Albert Guillaume (14 February 1873 – 10 August 1942) was a French painter and caricaturist.

Born in Paris, France, Albert Guillaume became a leading caricaturist during the Belle Époque. While remembered for his poster art, Guillaume also did oil paintings such as "Soirée parisienne," a portrait of Parisian dinner society. He created theater posters as well as advertising posters that were greatly influenced by the work of one of the preeminent poster painters, Jules Chéret.

== Poster art ==
Guillaume thrived during the international poster mania of the Gay Nineties. During this period, a collection of notable artists helped transform the boulevards of Paris into a gallery of fine art. Toulouse-Lautrec set the stage in 1891 with his famous poster, Moulin Rouge. Other fine art posters followed and the streets came alive with color. Posters soon appeared from many of the era's great masters. Artists such as Chéret, Livemont, Hermann-Paul and Mucha helped shape the Parisian landscape.
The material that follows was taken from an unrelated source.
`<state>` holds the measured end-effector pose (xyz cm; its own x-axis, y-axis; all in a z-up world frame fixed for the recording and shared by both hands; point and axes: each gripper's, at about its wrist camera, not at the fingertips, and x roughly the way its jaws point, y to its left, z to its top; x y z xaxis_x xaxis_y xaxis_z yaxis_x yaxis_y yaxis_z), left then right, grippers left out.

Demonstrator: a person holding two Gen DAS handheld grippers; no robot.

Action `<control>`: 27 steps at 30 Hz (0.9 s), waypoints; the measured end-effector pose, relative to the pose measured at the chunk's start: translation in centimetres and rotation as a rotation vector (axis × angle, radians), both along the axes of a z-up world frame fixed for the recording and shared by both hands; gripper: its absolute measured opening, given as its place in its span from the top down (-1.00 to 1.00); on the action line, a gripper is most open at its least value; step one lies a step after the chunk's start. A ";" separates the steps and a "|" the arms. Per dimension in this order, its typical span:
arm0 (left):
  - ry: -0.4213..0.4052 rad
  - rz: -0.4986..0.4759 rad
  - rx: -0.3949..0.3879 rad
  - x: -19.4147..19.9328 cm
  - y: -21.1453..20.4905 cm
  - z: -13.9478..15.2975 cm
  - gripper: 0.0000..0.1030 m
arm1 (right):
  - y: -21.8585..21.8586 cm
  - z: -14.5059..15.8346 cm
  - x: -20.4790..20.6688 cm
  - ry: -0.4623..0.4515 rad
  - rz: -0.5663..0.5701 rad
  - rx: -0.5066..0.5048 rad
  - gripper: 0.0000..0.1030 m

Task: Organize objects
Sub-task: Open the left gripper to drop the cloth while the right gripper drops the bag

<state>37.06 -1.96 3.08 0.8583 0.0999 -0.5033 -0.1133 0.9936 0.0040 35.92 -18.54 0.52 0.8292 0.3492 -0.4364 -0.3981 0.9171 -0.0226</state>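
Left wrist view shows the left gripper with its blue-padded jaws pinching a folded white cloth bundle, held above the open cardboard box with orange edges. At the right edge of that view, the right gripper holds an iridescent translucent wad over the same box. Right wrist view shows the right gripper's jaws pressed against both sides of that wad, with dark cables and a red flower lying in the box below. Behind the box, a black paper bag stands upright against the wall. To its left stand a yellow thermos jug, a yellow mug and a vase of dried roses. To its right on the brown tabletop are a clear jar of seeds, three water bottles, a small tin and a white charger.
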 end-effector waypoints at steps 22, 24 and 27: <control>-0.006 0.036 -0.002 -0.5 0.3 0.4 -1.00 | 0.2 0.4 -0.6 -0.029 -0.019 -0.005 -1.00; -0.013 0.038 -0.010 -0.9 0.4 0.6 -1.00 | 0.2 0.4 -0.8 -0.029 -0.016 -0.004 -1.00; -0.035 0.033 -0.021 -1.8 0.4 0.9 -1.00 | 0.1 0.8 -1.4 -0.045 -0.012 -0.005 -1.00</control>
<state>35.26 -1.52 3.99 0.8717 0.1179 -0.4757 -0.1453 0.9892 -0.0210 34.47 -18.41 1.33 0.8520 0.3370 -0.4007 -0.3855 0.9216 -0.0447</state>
Jules Chéret is often called the "father of the modern poster." From 1895 until 1900, he collaborated with the era's great poster artists to produce a series of smaller works suitable for collectors. For six years, Chéret and his collaborators painstakingly reproduced four posters a month. The series was a smashing success. The Maîtres de l'Affiche ("Masters of Posters") collection included the two works below and it was through this series that he became known to a wider audience. The collection remains popular to this day.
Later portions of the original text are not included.